This artistic engagement pre-dates the Asian Tsunami disaster.
The tragedy justifying the painter's fixation.
-
Nandhan: Show's only sculptor. His abstract granite creations
have an awesome power, all showing a fascination with line, form
and texture - he was inspired to sculpt granite when he saw a
blind man creating a sculpture.
-
Senathipathy and Selveraj: Merging the traditional with the contemporary,
both artists are influenced by traditional Indian painting found
in Chennai temples and homes, their content inspired by the female
form, Hindu mythology and village life.
ART
BY WOMEN
Art
by women is still a relative rarity in the South of India. This
show includes two female artists - Benitha Perciyal and Asma Menon.

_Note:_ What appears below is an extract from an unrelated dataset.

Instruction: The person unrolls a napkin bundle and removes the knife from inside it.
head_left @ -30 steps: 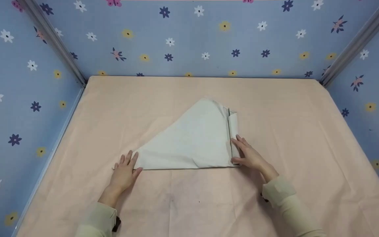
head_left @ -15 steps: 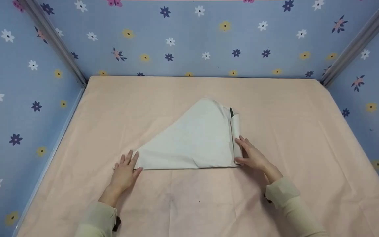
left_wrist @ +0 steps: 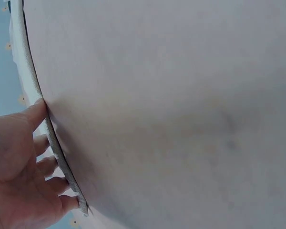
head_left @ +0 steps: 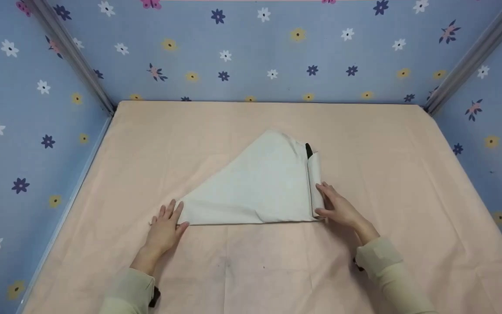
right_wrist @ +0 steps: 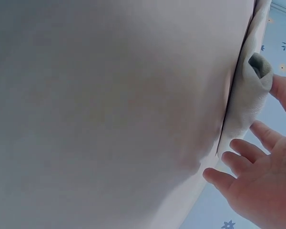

Perciyal is rising in notoriety due to her unsettling, psychologically
tense decryptions of herself as a woman in India. Menon's work illustrates
her own fantasy world in which she is partaker and creator. Ostentatious
and colourful, Menon's jewel-like paintings are littered with symbolism.
"Together
the 17 artists create an artistic wave that is new to London. They
demonstrate a modernity that is deeply rooted in historical-mythological-folkloric
imagery, simultaneously, a traditional perspective coming to terms
with the encroachments and gifts of the modern world," said
Jana Manuelpillai, Director of The Noble Sage.
"The
variety and skill is astonishing; proof once again that while the
West has been progressing its commercial contemporary art market
for three hundred years, India (most recently South India) has been
experiencing a modern Renaissance over the last 70 years."
"It's
an exciting time to be involved and, though there are galleries
in New York and Delhi that specialise in such art exclusively, The
Noble Sage is proud to be the first gallery to do the same in London,
the greatest capital in the world."
ABOUT
JANA MANEULPILLA
Jana
Manuelpillai is the man behind The Noble Sage. A British-born, Tamil
Sri Lankan, he leads a new breed of home-grown talent forging fresh
and exciting links with the subcontinent from which his family originate.
Jana
(27yrs) has a wealth of experience behind him and some impressive
qualifications to boot. His interest in art at a young age led him
to a degree in Art History and English Literature from Birmingham
University where he quickly became well-known amongst his peers
and professors for his robust presentation style. This was swiftly
followed by a First Class Masters degree in Museum Studies at Leicester
University, thus cementing his career in art museums and galleries.
His
career throughout has been vast, varied and international, spanning
from Dulwich Picture Gallery and South London Gallery in his beloved
capital, to The Barber Institute of Fine Arts in Birmingham and
the Massachusetts Museum of Contemporary Art in the USA, the largest
contemporary art space in the world.
Most
recently, Jana worked as Head of Education at the well-known Mall
Galleries just off Trafalgar Square. Here he added to his formidable
knowledge of contemporary art at the same time as utilising his
own unique business sense and entrepreneurial spirit in relation
to the management, fundraising, sponsorship and marketing of the
Mall Galleries' brand new education wing. In December 2004, Jana
left the Mall Galleries to burn a trail for himself in the contemporary
art world.
The
Noble Sage is the product of this high endeavour - an intelligent
symphony of Jana's own unique cultural background, his strong belief
in the positive emergence of a new world culture, and his unerring
love and knowledge of the arts.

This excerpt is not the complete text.